After leaving the White House, her health slowly failed. In 1976, she had a major stroke that paralyzed her left side. The former president linked the stroke to her having read "The Final Days," an account of the end of the Nixon presidency that was written by Washington Post reporters Bob Woodward and Carl Bernstein.

"Mrs. Nixon read it, and her stroke came three days later," he said. "This doesn't indicate that that caused the stroke . . . but it sure didn't help."

She made a slow recovery. In 1983, she had a second stroke. After that came hospital stays for asthmatic bronchitis, bronchial pneumonia and other lung infections. In 1987, a small cancerous tumor was removed from her mouth. Mrs. Nixon also had emphysema.

She was born Thelma Catherine Ryan on March 16, 1912, in a mining shack in the tiny copper town of Ely, Nev. Her father, Will Ryan, was a rangy dreamer who had roamed the world before eventually giving up such romantic pursuits as whaling and prospecting to become a poor farmer. Her mother, the former Kate Halberstadt, who was a widow with two children when she married Ryan, had been born in Hesse, Germany.

Mrs. Nixon grew up in the dusty town of Artesia, Calif., where the family eked out a living growing produce for the Los Angeles market about 20 miles away. The Ryan family of six lived in a two-bedroom home, with everyone working on the land or in the home. The future First Lady worked in the fields and helped out with the cooking and washing.
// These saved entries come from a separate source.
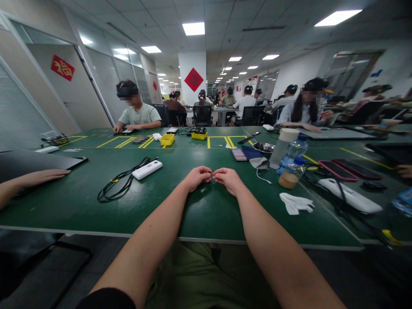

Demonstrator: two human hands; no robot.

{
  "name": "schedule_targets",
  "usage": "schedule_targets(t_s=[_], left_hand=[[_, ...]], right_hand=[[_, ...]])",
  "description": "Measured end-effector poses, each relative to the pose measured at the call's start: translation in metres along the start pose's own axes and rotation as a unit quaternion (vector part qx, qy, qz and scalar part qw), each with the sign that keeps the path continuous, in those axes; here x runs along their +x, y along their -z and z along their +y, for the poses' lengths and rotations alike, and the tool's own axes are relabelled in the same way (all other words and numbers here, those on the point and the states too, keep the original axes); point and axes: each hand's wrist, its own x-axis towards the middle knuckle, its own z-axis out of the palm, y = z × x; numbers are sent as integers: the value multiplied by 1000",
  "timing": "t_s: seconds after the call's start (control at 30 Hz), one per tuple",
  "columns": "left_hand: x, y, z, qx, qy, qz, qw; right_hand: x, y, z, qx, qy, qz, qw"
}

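My left hand (197,178) and my right hand (228,179) meet just above the green table (167,214), fingertips almost touching. Both are closed in a pinch, thumbs against curled fingers. A small reddish spot shows at the right fingertips; whether it is a thing or skin, I cannot tell. Anything held between the fingers is too small to make out. Left of my hands lies a white power bank (147,170) with a coiled black cable (117,189). To the right are a white cable end (264,179) and a crumpled white tissue (296,203).
A clear bottle with a blue cap (299,148), a cup of brown drink (289,179) and a tall pale container (283,146) stand at right. Behind are a metal bowl (264,148) and yellow trays (167,139). Another person's hand (45,177) rests on a laptop at left.
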Motion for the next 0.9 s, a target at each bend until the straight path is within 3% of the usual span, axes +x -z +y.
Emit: schedule_targets(t_s=[0.23,0.53,0.9], left_hand=[[0,0,-1,8,12,-12,1000],[1,-2,0,-45,54,19,997],[1,-1,-1,-45,33,5,998]], right_hand=[[0,0,1,5,-3,-14,1000],[-3,-2,-4,8,-12,-17,1000],[-1,1,-1,5,-9,-19,1000]])
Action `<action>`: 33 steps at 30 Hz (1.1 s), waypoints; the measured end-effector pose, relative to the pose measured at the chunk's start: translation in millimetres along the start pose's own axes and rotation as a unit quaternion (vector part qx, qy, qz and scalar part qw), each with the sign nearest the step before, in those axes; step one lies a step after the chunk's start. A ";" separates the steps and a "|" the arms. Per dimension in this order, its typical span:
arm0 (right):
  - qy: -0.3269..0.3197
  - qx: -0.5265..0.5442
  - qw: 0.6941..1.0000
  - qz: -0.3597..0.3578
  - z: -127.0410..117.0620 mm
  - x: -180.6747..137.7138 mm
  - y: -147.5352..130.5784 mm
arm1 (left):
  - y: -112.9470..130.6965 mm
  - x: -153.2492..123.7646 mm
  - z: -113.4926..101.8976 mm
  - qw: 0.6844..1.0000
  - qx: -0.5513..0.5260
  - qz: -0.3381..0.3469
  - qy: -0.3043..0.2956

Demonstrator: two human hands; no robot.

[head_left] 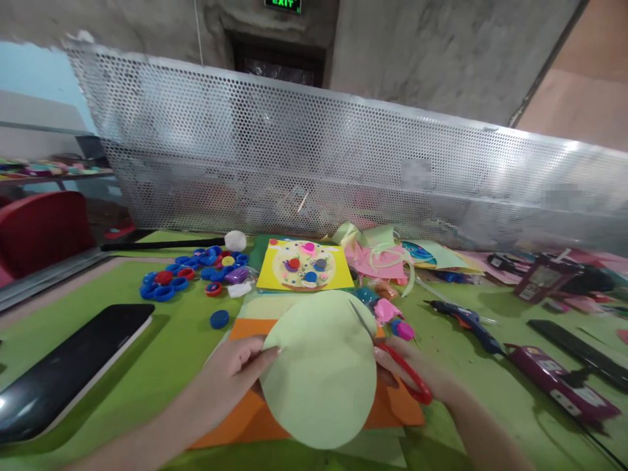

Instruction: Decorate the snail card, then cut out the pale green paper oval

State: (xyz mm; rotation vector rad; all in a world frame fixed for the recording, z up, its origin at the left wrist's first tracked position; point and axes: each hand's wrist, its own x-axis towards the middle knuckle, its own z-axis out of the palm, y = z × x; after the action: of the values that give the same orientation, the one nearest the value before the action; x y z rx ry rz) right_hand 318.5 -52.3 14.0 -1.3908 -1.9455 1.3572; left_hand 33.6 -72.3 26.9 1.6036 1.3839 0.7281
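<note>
My left hand [234, 374] pinches the left edge of a pale green paper circle [318, 369], held up over an orange sheet [248, 418] on the green table [161, 366]. My right hand [417, 383] is closed on red-handled scissors [409, 376] at the circle's right edge; the thin blades reach up beside the paper. A yellow card [303, 265] with a decorated round picture lies just beyond the circle.
Blue and red bottle caps [193, 271] are scattered at the back left. A black phone [69, 369] lies at left. A blue glue gun [466, 322], pink and green paper scraps [380, 258] and dark tools lie at right. A perforated metal screen [343, 170] backs the table.
</note>
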 end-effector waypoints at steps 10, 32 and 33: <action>-0.021 -0.037 0.997 -0.068 -4.6 -2.3 -8.5 | -4.7 2.5 0.7 1.000 0.001 0.007 -0.021; 0.016 0.026 0.990 -0.134 2.5 -2.7 -4.0 | -6.4 8.8 14.7 0.962 -0.239 0.020 -0.128; 0.016 0.033 0.988 -0.148 3.5 -2.1 -3.5 | -6.9 9.8 17.6 0.965 -0.232 0.023 -0.120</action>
State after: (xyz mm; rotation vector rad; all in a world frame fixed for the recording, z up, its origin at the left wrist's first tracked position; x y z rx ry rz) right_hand 315.1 -56.0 15.8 -1.0372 -1.9733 1.2373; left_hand 47.7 -67.0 11.7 1.3021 0.9199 0.7890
Will Ryan, by all accounts, was cantankerous, and Kate Ryan something of a recluse.

By 1930, both of Mrs. Nixon's parents were dead. She changed her name to Thelma Patricia Ryan and worked to keep "her family" together. She scrubbed floors at the local bank while keeping house for her brothers, who were in college. Mrs. Nixon did all this while pursuing her own education at Fullerton Junior College.
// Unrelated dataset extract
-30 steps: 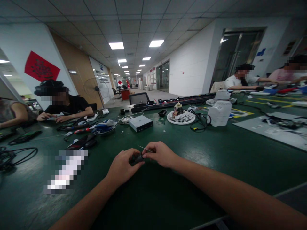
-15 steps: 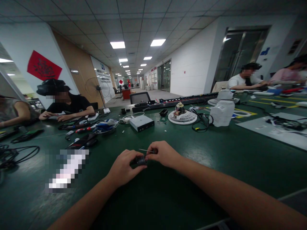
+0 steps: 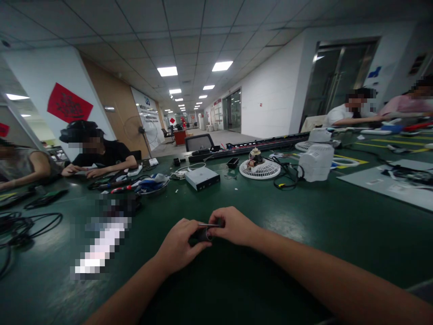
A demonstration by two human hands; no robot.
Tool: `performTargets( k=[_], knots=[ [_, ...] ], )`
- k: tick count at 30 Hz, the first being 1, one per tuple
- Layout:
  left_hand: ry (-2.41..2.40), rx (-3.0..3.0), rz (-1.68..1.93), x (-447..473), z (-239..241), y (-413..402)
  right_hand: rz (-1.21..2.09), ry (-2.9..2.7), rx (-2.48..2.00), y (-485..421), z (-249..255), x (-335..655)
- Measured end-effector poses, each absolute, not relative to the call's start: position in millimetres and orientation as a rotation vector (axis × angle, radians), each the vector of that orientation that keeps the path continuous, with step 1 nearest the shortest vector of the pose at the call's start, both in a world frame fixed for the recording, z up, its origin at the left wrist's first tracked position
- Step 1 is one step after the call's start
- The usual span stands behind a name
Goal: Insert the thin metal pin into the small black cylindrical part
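My left hand (image 3: 179, 246) is closed around a small dark part (image 3: 202, 234) just above the green table (image 3: 304, 225). My right hand (image 3: 233, 225) meets it from the right, fingers pinched on a thin metal pin or tool (image 3: 208, 224) that lies across the top of the part. What the part is cannot be made out; most of it is hidden by my fingers. Both forearms reach in from the bottom of the view.
A grey box (image 3: 202, 178), a white fan grille with a motor (image 3: 260, 168) and a white housing (image 3: 316, 161) stand further back. Tools and cables (image 3: 135, 185) lie at the left. Other people sit working at the left (image 3: 98, 158) and far right (image 3: 352, 113).
My hands have stayed together on the small part; the thin pin has tipped down flatter against it. The camera has shifted slightly, so everything sits a little lower and to the right.
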State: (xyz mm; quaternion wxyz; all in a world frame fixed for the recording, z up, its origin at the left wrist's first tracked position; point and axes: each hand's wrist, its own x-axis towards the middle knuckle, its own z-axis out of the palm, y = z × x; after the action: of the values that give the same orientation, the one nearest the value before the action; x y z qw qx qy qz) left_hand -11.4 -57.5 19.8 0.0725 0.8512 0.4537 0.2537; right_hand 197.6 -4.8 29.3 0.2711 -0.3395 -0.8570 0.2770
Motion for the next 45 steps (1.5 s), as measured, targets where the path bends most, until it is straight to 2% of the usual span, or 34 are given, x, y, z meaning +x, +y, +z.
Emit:
performTargets(
  k=[7,13,26,34,42,45],
  knots=[
    [1.637,2.367,0.868,-8,25,-53,0.663,-2.215,-0.881,0,26,197],
    [1.813,2.173,0.85,-10,26,-51,0.405,-2.337,-1.016,3,32,206],
    [1.701,2.332,0.815,-7,24,-54,0.302,-2.573,-0.915,3,31,209],
    [1.604,2.398,0.823,-11,25,-54,0.455,-2.519,-0.82,-5,40,206],
    [1.622,2.414,0.827,-10,23,-54,0.28,-2.636,-0.872,-3,38,208],
    [1.598,2.423,0.853,-11,24,-54,0.374,-2.636,-0.762,-3,38,209]
  ],
)
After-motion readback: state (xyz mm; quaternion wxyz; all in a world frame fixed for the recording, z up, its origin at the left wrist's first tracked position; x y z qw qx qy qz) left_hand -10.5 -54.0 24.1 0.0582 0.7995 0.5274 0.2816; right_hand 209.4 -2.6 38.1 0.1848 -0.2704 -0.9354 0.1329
"I thought everything started with education," she once recalled.

She later went to New York, where she did secretarial work and then was a hospital X-ray technician. She also traveled for the first time in her life. By the mid-1930s, she was back in California, again helping her brothers keep house, while she studied at the University of Southern California. She had a scholarship and worked on campus.

She also had become, by all accounts, an immensely attractive and vivacious redhead. She signed with RKO and MGM as an extra at $6.50 a day. She even got to speak a line in the 1935 film "Becky Sharp," but it ended up on the cutting-room floor.

In 1937, she graduated with honors from the University of Southern California. She now had the credentials needed to teach what were then called high school "commercial" courses, including typing, bookkeeping and stenography. She immediately took a post at Whittier High School and also became active in amateur dramatics.

About that time, a new Whittier lawyer joined the same acting group. He had been told that in the theater he could get his name before the public and let people see what a personable and intelligent young man he was.

It was just like the movies; it started at a play rehearsal when they met. The future president later wrote, "I found I could not take my eyes away from her. For me it was love at first sight."

Not so for Pat Ryan. Both later recalled how Nixon gave her a ride home and asked her for a date. She refused. At the next rehearsal, he picked her up and took her home again, and again asked for a date. Again she declined.

Nixon is said to have pointed a finger at her and said, "Someday, I'm going to marry you." This is said to have caused the future First Lady to break out in laughter. They married on June 21, 1940.

While her husband served in the Navy during World War II, Mrs. Nixon continued her teaching career and also worked in a bank and later as a government economist.